Task goal:
Verbatim copy, images omitted: return the full listing.

++++++++++

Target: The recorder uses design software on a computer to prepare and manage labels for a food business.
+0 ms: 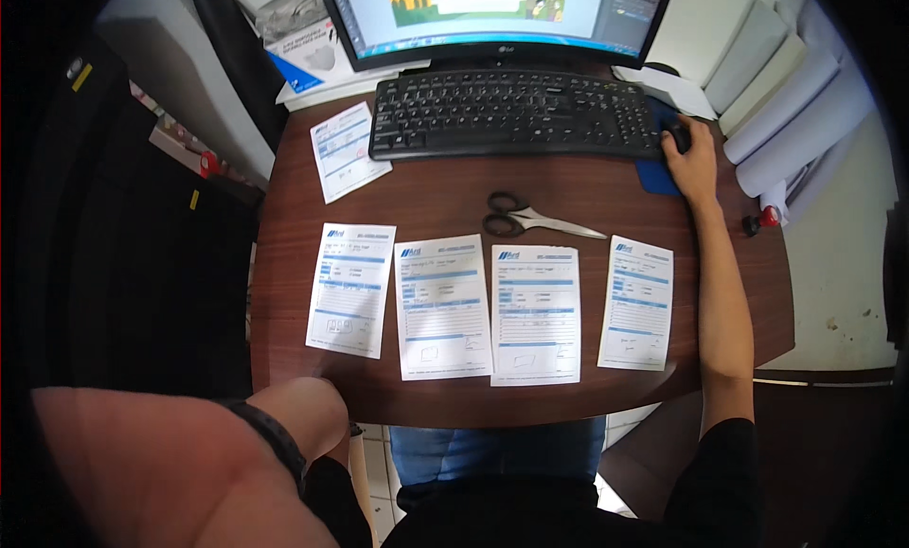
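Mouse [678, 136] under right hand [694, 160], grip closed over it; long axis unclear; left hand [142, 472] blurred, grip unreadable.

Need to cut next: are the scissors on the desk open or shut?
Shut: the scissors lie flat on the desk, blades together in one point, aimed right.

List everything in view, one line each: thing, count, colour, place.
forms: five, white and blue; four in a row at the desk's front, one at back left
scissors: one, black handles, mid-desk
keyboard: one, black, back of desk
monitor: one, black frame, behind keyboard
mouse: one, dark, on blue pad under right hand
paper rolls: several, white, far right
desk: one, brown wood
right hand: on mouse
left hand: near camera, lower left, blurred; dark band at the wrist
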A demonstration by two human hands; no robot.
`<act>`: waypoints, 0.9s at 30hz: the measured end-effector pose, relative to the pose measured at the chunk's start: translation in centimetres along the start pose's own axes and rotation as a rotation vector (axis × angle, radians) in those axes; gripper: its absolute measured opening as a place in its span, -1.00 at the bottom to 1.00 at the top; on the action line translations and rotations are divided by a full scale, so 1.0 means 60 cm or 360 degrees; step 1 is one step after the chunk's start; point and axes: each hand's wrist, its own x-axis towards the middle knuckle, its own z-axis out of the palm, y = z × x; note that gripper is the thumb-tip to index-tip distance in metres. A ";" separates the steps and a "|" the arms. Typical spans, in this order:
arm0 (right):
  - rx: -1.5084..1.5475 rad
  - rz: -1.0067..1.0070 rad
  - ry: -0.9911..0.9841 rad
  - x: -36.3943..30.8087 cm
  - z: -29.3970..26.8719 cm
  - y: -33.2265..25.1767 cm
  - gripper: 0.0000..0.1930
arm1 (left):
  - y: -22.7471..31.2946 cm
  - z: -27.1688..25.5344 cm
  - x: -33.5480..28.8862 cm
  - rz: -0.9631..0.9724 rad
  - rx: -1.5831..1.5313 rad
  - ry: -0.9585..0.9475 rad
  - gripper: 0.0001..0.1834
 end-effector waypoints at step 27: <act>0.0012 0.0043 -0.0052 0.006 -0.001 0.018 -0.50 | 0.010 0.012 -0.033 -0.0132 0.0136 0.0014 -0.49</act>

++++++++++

Task solution:
Target: The recorder uses design software on a computer to prepare and manage labels for a food business.
+0 ms: 
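Mouse [678, 136] under right hand [694, 160], grip closed over it; long axis unclear; left hand [142, 472] blurred, grip unreadable.

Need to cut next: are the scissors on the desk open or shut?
Shut: the scissors lie flat on the desk, blades together in one point, aimed right.

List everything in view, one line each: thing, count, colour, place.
forms: five, white and blue; four in a row at the desk's front, one at back left
scissors: one, black handles, mid-desk
keyboard: one, black, back of desk
monitor: one, black frame, behind keyboard
mouse: one, dark, on blue pad under right hand
paper rolls: several, white, far right
desk: one, brown wood
right hand: on mouse
left hand: near camera, lower left, blurred; dark band at the wrist
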A demonstration by two human hands; no robot.
`<act>`: waypoints, 0.9s at 30hz: the measured end-effector pose, relative to the pose measured at the chunk's start: translation in centimetres along the start pose's own axes and rotation as a rotation vector (axis × angle, radians) in those axes; gripper: its absolute measured opening as a place in its span, -1.00 at the bottom to 1.00 at the top; on the action line translations and rotations are divided by a full scale, so 1.0 means 60 cm or 360 degrees; step 1 is one step after the chunk's start; point and axes: each hand's wrist, its own x-axis towards the middle knuckle, its own z-axis out of the palm, y = z × x; note that gripper is the thumb-tip to index-tip distance in metres. A ";" separates the steps and a "|" the arms. Typical spans, in this order:
arm0 (right):
  - rx: -1.5084..1.5475 rad
  - rz: -1.0067..1.0070 rad
  - ry: -0.9911..0.9841 rad
  - x: -36.3943..30.8087 cm
  - z: -29.3970..26.8719 cm
  - y: -33.2265..25.1767 cm
  - gripper: 0.0000..0.1930
arm1 (left):
  - y: -22.7471..31.2946 cm
  - z: -27.1688..25.5344 cm
  - x: -33.5480..28.8862 cm
  - rz: -0.9631..0.9724 rad
  - rx: -1.5831..1.5313 rad
  - ry: -0.9585..0.9475 rad
  - gripper: 0.0001..0.1834
 end-effector waypoints at step 27: <act>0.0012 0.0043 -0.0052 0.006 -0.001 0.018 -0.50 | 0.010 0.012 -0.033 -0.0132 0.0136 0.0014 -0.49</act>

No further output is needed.